» Information shown:
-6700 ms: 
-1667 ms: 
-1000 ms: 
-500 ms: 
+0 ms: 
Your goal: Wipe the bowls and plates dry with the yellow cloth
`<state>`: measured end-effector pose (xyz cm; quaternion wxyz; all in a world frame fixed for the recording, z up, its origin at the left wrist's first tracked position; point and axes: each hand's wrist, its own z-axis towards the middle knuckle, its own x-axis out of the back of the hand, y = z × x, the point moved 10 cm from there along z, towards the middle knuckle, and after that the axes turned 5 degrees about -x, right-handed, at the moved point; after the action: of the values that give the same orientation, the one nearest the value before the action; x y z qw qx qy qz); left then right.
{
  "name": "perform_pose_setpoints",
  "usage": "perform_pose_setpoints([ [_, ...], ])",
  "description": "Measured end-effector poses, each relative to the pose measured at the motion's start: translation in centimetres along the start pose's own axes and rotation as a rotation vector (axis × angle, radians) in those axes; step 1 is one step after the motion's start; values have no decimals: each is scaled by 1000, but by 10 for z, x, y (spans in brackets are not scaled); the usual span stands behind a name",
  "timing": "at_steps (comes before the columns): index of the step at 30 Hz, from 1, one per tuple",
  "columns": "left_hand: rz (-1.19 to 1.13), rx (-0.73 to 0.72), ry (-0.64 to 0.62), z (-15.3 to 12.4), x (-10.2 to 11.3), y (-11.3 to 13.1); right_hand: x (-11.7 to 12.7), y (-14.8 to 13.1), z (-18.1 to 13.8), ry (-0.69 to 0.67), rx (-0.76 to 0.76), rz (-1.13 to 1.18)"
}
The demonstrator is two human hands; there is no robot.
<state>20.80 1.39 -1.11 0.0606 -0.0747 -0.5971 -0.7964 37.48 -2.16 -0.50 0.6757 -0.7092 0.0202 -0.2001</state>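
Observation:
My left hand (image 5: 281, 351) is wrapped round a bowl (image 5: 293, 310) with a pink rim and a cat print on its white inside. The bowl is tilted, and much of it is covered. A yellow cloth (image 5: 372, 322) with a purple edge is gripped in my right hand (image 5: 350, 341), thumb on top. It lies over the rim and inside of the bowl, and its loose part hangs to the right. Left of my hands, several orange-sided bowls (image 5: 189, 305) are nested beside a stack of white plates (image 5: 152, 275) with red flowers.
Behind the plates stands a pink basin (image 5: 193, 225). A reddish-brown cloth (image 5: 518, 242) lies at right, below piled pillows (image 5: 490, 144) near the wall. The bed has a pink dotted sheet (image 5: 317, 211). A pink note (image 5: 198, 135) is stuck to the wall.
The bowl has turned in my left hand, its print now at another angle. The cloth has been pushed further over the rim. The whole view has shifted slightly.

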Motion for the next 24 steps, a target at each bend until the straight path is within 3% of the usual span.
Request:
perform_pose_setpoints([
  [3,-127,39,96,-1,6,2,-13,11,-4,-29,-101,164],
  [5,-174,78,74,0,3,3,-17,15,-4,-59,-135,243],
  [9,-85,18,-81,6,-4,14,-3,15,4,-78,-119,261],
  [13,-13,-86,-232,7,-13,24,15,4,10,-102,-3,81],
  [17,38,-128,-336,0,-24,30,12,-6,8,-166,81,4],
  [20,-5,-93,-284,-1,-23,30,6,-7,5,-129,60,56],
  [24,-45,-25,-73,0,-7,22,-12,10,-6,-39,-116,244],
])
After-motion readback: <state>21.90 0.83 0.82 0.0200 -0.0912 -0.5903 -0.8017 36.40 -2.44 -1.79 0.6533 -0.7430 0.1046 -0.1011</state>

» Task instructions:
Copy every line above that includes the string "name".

» Your response:
  "name": "perform_pose_setpoints",
  "description": "Measured end-effector poses, each relative to the pose measured at the motion's start: translation in centimetres along the start pose's own axes and rotation as a rotation vector (axis × angle, radians) in those axes; step 1 is one step after the motion's start; values have no decimals: each is scaled by 1000, but by 10 for z, x, y (spans in brackets are not scaled); the usual span stands behind a name",

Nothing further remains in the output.